Data extracted from a collection:
┄┄┄┄┄┄
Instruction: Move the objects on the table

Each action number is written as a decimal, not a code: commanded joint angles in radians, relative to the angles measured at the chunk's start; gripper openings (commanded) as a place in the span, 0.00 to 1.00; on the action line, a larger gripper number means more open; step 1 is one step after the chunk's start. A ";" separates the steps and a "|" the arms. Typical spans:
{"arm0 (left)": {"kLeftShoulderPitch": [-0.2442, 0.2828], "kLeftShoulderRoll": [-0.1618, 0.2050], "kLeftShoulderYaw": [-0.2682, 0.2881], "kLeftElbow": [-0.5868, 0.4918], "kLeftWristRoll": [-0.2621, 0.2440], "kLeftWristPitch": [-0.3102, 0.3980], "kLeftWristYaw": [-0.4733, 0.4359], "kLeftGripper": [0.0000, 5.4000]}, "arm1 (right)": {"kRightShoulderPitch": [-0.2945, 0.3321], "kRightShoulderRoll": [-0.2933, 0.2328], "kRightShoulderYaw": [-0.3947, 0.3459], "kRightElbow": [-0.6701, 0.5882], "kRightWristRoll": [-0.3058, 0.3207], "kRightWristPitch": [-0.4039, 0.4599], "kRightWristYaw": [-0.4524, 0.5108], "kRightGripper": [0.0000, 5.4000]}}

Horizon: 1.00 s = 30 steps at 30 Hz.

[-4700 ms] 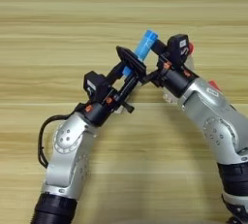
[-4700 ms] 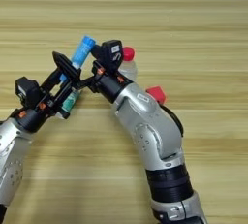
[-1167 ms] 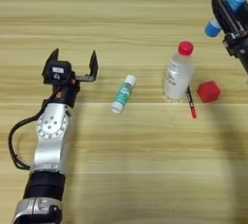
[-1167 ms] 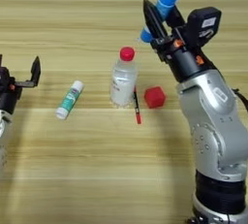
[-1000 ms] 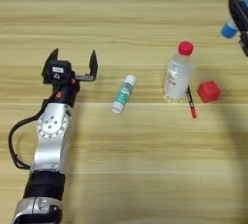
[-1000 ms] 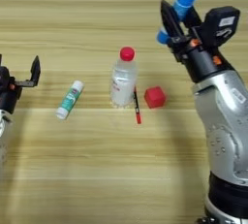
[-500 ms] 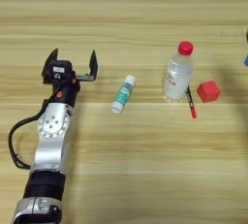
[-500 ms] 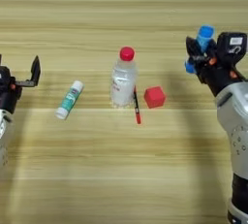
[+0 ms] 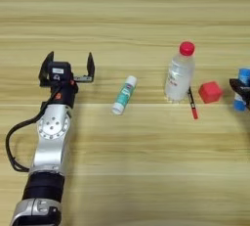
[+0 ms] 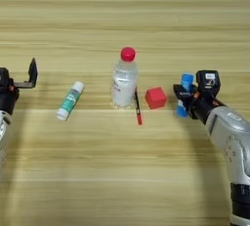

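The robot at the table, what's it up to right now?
The right gripper is shut on the blue tube, holding it upright just right of the small red cube. The left gripper sits open and empty at the left. Between them are the white-and-green tube lying flat, the standing bottle and the red pen.

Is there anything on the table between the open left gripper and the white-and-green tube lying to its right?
Nothing visible stands between them. The left gripper is open and empty, and only bare light wooden table separates it from the white-and-green tube. The clear plastic bottle with red cap stands farther right, beyond the tube.
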State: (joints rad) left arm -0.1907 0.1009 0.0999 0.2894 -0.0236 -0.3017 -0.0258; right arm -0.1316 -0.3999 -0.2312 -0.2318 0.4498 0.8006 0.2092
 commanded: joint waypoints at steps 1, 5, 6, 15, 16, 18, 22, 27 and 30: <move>-0.024 0.009 0.008 0.036 0.007 0.031 0.012 1.00 | -0.020 -0.008 0.011 0.049 -0.008 0.022 0.021 0.26; -0.028 0.008 0.009 0.046 0.009 0.038 0.013 1.00 | -0.049 -0.005 0.029 0.165 -0.043 -0.012 0.033 0.26; -0.029 0.008 0.009 0.047 0.008 0.038 0.012 1.00 | -0.057 -0.004 0.030 0.186 -0.051 -0.021 0.035 0.26; -0.029 0.005 0.008 0.047 0.002 0.036 0.004 1.00 | -0.124 0.010 0.054 0.374 -0.119 -0.112 0.045 0.26; -0.029 0.004 0.008 0.046 0.001 0.036 0.004 1.00 | -0.130 0.009 0.056 0.390 -0.125 -0.123 0.047 0.26; -0.029 0.004 0.008 0.046 0.001 0.036 0.003 1.00 | -0.139 0.009 0.056 0.416 -0.136 -0.147 0.050 0.26; -0.029 0.004 0.008 0.045 0.000 0.037 0.002 1.00 | -0.149 0.012 0.064 0.446 -0.161 -0.184 0.051 0.26; -0.029 0.004 0.008 0.045 -0.001 0.038 0.001 1.00 | -0.152 0.019 0.062 0.464 -0.174 -0.204 0.056 0.38; -0.029 0.004 0.008 0.044 -0.001 0.038 0.001 1.00 | -0.151 0.024 0.060 0.455 -0.179 -0.213 0.056 0.44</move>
State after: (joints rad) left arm -0.2107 0.1005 0.1102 0.3327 -0.0270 -0.2789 -0.0229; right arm -0.2787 -0.3829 -0.1671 0.2299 0.2776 0.5981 0.2678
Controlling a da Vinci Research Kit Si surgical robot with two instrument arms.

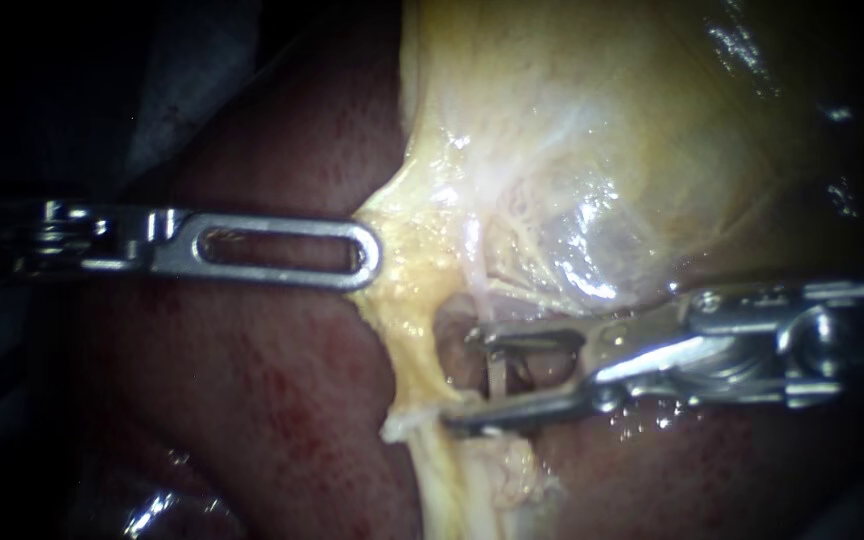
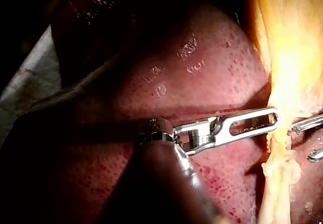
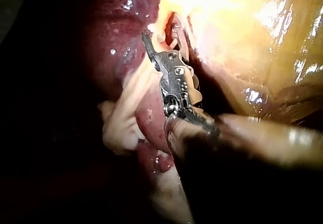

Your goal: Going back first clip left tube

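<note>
The left instrument has its jaws lying together, pinched on the edge of the yellow fatty tissue, which tents toward their tip. The liver lies beneath its shaft. Just beyond that tip, a pale tube runs down into the gap of the right instrument, whose jaws stand apart. The clip sits upright on the tube between those jaws, with the gallbladder above them.

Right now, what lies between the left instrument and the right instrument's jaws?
In the endoscope view, a band of yellow tissue separates left instrument from right instrument.
</note>
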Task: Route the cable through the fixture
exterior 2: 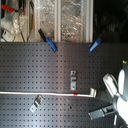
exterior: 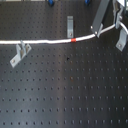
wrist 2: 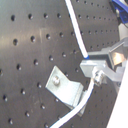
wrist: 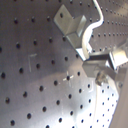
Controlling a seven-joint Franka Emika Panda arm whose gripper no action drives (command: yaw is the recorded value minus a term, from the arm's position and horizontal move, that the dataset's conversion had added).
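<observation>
One white cable with a single red band stretches across a dark perforated board, from the first exterior view's left edge toward the board's far right corner. Three small metal fixtures show in the first exterior view: one touching the cable near the left edge, one beyond the red band, and one at the right edge. One gripper has its fingers closed on the cable beside a bracket.
</observation>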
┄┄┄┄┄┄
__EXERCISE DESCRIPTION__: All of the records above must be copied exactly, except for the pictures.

__EXERCISE RESULT__:
Instruction: Move the objects on the table

Each action number is written as a decimal, not a code: commanded joint angles in radians, relative to the angles measured at the chunk's start; gripper openings (commanded) as a place in the span, 0.00 to 1.00; on the action line, a larger gripper number means more open; step 1 is one step after the chunk's start. A ";" separates the steps and a "|" the arms. Typical spans:
{"arm0 (left)": {"kLeftShoulderPitch": [-0.2442, 0.2828], "kLeftShoulderRoll": [-0.1618, 0.2050], "kLeftShoulderYaw": [-0.2682, 0.2881], "kLeftElbow": [-0.5868, 0.4918], "kLeftWristRoll": [-0.2621, 0.2440], "kLeftWristPitch": [-0.3102, 0.3980], "kLeftWristYaw": [-0.4733, 0.4359], "kLeftGripper": [0.0000, 5.4000]}, "arm1 (right)": {"kRightShoulderPitch": [-0.2945, 0.3321], "kRightShoulderRoll": [-0.2933, 0.2328], "kRightShoulderYaw": [-0.3947, 0.3459], "kRightElbow": [-0.6701, 0.5882], "kRightWristRoll": [-0.3058, 0.3207], "kRightWristPitch": [-0.4039, 0.4599], "kRightWristYaw": [-0.4524, 0.5108], "kRightGripper": [0.0000, 5.4000]}}

Horizon: 1.00 s = 30 steps at 30 Hz.

[-4700 ms] 
[-4700 ms] 
[-1167 ms] 
[-1167 ms] 
[-1000 ms] 
[-1000 ms] 
[-500 ms] 
[-500 ms] 
[+0 ms] 
[+0 ms] 

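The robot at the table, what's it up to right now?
The right gripper is shut on the blue tube, holding it upright just right of the small red cube. The left gripper sits open and empty at the left. Between them are the white-and-green tube lying flat, the standing bottle and the red pen.

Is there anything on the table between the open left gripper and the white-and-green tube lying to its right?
Nothing visible stands between them. The left gripper is open and empty, and only bare light wooden table separates it from the white-and-green tube. The clear plastic bottle with red cap stands farther right, beyond the tube.
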State: (joints rad) left arm -0.1907 0.1009 0.0999 0.2894 -0.0236 -0.3017 -0.0258; right arm -0.1316 -0.3999 -0.2312 -0.2318 0.4498 0.8006 0.2092
 commanded: joint waypoints at steps 1, 5, 6, 15, 16, 18, 22, 27 and 30: <move>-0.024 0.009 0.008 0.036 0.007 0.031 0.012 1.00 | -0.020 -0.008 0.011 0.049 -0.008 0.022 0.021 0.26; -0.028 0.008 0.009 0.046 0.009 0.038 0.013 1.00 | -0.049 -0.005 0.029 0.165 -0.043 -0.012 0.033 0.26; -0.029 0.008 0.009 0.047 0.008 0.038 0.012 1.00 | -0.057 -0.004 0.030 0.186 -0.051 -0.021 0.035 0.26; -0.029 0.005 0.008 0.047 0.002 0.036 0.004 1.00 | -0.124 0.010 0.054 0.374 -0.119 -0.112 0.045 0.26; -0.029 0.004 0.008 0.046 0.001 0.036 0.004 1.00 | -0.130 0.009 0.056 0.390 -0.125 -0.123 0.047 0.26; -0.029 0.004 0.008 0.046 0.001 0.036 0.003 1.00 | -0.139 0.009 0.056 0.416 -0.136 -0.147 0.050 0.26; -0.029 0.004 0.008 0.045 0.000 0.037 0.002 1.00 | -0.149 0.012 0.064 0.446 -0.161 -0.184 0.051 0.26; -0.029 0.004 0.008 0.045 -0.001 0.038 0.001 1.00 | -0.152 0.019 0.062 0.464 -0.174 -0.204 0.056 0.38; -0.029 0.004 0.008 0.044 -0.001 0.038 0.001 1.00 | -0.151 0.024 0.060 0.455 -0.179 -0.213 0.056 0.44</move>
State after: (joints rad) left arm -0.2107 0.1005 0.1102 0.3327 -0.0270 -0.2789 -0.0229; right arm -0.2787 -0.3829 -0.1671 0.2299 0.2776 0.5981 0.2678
Controlling a da Vinci Research Kit Si surgical robot with two instrument arms.


Your goal: Going back first clip left tube

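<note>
The left instrument has its jaws lying together, pinched on the edge of the yellow fatty tissue, which tents toward their tip. The liver lies beneath its shaft. Just beyond that tip, a pale tube runs down into the gap of the right instrument, whose jaws stand apart. The clip sits upright on the tube between those jaws, with the gallbladder above them.

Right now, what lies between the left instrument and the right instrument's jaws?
In the endoscope view, a band of yellow tissue separates left instrument from right instrument.
</note>
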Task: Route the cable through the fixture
exterior 2: 
exterior: 
wrist 2: 
wrist: 
Controlling a seven-joint Franka Emika Panda arm whose gripper no action drives (command: yaw is the recorded value minus a term, from the arm's position and horizontal move, that the dataset's conversion had added).
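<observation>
One white cable with a single red band stretches across a dark perforated board, from the first exterior view's left edge toward the board's far right corner. Three small metal fixtures show in the first exterior view: one touching the cable near the left edge, one beyond the red band, and one at the right edge. One gripper has its fingers closed on the cable beside a bracket.
</observation>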

The exercise has now been completed.